Problem requirements. Select the lines below containing the word "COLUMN".

####################

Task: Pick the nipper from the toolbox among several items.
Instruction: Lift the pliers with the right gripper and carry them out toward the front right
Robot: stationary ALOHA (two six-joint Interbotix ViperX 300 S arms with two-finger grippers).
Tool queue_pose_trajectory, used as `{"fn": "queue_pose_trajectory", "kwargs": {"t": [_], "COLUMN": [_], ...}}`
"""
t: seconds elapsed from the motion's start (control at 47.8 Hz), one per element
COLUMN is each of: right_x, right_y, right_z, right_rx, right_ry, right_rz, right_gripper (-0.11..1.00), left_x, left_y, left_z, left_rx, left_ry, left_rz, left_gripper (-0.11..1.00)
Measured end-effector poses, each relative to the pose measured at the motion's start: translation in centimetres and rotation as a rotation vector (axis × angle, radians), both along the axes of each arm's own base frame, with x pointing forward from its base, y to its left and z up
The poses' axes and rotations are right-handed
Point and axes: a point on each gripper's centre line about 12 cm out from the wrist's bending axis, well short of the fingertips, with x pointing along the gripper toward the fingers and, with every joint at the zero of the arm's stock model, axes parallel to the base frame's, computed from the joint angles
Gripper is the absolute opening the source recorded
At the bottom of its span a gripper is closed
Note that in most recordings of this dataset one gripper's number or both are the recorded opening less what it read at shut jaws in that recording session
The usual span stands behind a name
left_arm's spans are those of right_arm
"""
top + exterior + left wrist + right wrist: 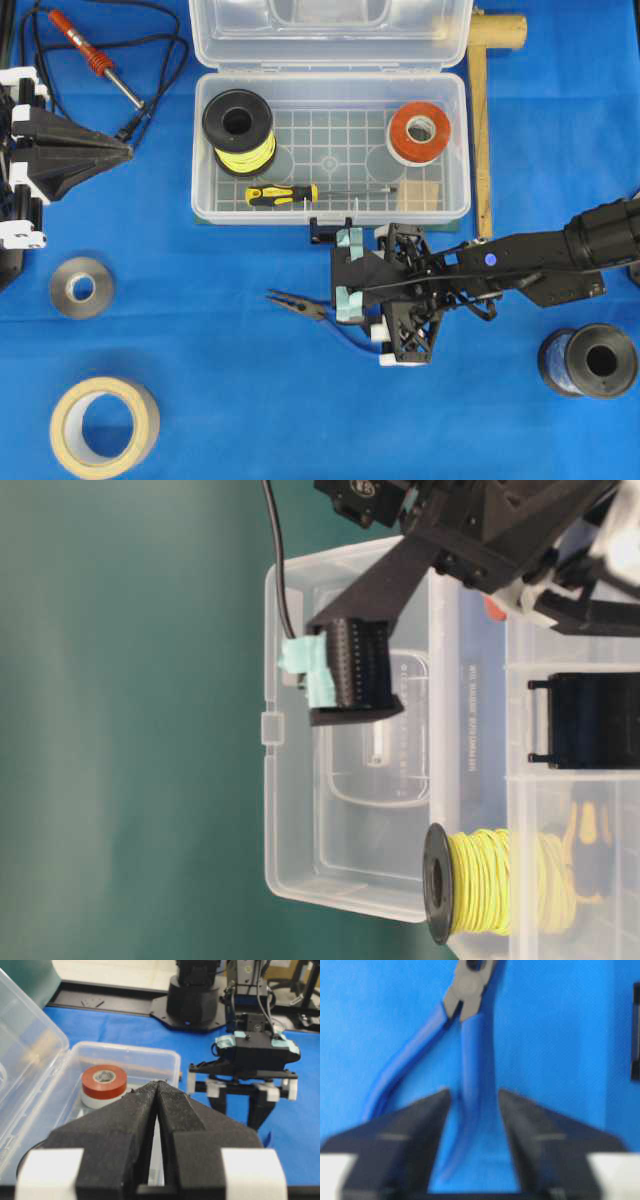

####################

Exercise output.
Tool queue_pose_trajectory, used as `{"fn": "queue_pose_trajectory", "kwargs": {"t": [_], "COLUMN": [_], ...}}`
COLUMN is each of: right_x, right_y, right_z, right_rx, right_ry, right_rz, right_gripper (-0.11..1.00), left_x, left_y, left_z, left_rx, left_ry, left_rz, left_gripper (-0.11..1.00)

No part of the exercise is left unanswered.